Predictive Model Structure :
- Root or Internal Node : Represent a feature.
- Leaf Node : Represent the target value.
- Branch : Represents a decision rule.
Type of Decision Trees :
- Classification Trees : The target variable takes categorical values (e.g., male/female).
- Regression Trees : The target variable takes continuous values (e.g., temperature).
How to construct a decision tree ?
Given a dataset, the algorithm :
- Searches for the best rule to split (Gini Index & Information Gain) samples that are dissimilar.
- Repeats the process until the leaves (partitions) reach a certain degree homogeneity.
Limitations :
- Unstable : A small change in the data can lead to a large change in the structure of the obtained decision tree.

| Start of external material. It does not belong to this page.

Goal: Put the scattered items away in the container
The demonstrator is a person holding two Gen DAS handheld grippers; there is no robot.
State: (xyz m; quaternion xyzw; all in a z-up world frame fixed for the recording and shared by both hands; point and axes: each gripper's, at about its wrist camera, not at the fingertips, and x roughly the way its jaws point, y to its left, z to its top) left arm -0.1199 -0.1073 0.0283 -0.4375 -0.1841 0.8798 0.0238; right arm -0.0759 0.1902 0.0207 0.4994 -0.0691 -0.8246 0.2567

- Greedy search : Tree construction has no backtracking, as searching in the space of ALL possible trees is computationally infeasible.
- Relatively Inaccurate : Many other models, such as Support Vector Machines and Neural Networks, often perform better on similar data.
Solutions : Decision Tree Ensembles
- Random Forest : Combines multiple decision trees to reduce overfitting and improve accuracy.
- Gradient Boosting (e.g., XGBoost) : Builds an ensemble of trees sequentially, where each tree corrects errors made by previous trees.